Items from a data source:
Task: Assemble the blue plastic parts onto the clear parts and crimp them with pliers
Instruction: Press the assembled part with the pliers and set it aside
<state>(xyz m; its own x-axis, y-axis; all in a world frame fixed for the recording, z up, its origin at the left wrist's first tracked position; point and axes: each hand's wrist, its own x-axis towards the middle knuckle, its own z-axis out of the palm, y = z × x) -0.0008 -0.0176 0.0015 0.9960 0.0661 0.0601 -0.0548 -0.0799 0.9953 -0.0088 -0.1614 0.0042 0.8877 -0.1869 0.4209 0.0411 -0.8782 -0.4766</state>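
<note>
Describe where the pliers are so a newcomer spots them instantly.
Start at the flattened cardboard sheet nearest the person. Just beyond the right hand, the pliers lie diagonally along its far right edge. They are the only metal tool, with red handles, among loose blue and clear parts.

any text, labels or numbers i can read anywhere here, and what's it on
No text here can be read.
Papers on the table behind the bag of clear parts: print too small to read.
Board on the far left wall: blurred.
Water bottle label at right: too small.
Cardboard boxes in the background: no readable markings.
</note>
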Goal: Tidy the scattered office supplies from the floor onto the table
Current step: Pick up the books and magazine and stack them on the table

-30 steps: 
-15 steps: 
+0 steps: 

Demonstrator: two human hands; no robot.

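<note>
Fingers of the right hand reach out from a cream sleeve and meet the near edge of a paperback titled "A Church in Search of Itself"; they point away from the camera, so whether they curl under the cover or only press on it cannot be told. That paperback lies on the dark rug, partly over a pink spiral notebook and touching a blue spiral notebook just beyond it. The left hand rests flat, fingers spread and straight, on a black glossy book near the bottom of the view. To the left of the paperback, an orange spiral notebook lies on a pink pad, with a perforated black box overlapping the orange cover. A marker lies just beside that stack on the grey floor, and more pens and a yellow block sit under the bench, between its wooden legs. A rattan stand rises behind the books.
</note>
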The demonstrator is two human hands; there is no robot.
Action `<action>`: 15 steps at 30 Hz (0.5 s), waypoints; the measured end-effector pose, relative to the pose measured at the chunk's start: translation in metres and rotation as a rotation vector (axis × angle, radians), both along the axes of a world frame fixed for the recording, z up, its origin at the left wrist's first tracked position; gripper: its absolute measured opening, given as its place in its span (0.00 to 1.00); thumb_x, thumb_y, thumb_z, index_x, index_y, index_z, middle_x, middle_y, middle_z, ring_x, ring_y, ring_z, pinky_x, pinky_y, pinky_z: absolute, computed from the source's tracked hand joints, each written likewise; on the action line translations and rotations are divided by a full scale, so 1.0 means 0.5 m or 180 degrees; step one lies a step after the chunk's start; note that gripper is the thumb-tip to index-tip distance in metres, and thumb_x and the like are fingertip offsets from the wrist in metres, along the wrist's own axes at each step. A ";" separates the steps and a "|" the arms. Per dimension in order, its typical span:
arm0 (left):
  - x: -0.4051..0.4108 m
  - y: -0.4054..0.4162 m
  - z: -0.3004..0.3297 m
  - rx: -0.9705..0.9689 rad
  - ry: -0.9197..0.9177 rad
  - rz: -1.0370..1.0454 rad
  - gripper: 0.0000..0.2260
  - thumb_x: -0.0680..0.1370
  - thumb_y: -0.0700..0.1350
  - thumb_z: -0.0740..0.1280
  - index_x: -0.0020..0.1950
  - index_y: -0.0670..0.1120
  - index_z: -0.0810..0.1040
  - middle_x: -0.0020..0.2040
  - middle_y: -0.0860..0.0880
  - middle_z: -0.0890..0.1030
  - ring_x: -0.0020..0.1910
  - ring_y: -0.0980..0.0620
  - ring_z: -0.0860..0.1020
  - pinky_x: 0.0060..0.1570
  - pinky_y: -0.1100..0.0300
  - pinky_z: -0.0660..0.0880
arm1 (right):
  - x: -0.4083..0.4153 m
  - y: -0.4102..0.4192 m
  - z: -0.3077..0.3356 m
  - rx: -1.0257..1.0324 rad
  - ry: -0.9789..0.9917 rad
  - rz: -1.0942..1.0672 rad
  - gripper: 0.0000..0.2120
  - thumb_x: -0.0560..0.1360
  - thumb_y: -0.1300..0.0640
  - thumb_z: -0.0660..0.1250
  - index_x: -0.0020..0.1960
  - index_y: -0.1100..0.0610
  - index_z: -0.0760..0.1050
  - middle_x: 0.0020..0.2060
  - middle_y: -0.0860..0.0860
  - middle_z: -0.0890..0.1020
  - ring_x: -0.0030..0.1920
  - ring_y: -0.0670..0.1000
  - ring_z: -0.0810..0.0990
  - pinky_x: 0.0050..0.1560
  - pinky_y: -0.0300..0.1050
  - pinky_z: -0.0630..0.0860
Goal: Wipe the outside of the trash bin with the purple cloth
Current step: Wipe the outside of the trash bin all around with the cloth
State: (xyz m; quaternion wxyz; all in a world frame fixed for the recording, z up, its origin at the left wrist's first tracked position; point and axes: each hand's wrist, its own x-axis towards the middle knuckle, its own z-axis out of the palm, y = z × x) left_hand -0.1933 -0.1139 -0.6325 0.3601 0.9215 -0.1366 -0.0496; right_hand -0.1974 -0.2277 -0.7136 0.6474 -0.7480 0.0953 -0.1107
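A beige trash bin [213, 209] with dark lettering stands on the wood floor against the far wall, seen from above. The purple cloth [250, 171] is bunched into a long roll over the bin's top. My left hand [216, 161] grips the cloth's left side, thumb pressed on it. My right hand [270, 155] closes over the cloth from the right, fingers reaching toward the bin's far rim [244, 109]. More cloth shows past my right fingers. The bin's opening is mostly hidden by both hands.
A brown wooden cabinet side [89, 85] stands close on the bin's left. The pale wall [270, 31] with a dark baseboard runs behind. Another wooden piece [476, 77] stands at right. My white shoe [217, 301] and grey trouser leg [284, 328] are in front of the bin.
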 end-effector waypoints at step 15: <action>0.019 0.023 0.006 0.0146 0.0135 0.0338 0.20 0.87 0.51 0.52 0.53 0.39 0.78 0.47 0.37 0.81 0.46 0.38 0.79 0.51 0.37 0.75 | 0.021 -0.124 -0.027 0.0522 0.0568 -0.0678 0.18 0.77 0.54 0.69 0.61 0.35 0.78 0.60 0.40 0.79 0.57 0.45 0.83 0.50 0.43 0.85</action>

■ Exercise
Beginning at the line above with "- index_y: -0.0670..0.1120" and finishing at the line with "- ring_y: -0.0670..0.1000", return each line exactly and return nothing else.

■ Exercise response
  - index_y: -0.0670..0.1120
  - index_z: -0.0810..0.1040
  - middle_x: -0.0020..0.2040
  - middle_y: -0.0860..0.0880
  - middle_z: -0.0890..0.1030
  - ring_x: -0.0020..0.1910
  - ring_y: -0.0980..0.0620
  - ring_z: -0.0860..0.1020
  - pinky_x: 0.0060..0.1570
  - pinky_y: -0.1100..0.0300
  - pinky_z: -0.0660..0.0880
arm1 (right):
  - x: -0.4083..0.4153 m
  - y: -0.4102..0.4192 m
  - z: -0.3077..0.3356 m
  - rx: -1.0257..1.0324 rad
  - ry: -0.9789..0.9917 rad
  - rz: -1.0942..1.0672 rad
  - gripper: 0.0000..0.2120
  - thumb_x: -0.0560..0.1360
  - thumb_y: -0.1300..0.0640
  - thumb_z: -0.0660..0.1250
  - index_x: -0.0020..0.1960
  - index_y: -0.1100..0.0610
  - index_z: -0.0760..0.1050
  - middle_x: 0.0020..0.2060
  - middle_y: -0.0860..0.0860
  - middle_z: -0.0890..0.1020
  - ring_x: -0.0030..0.1920
  - ring_y: -0.0670..0.1000

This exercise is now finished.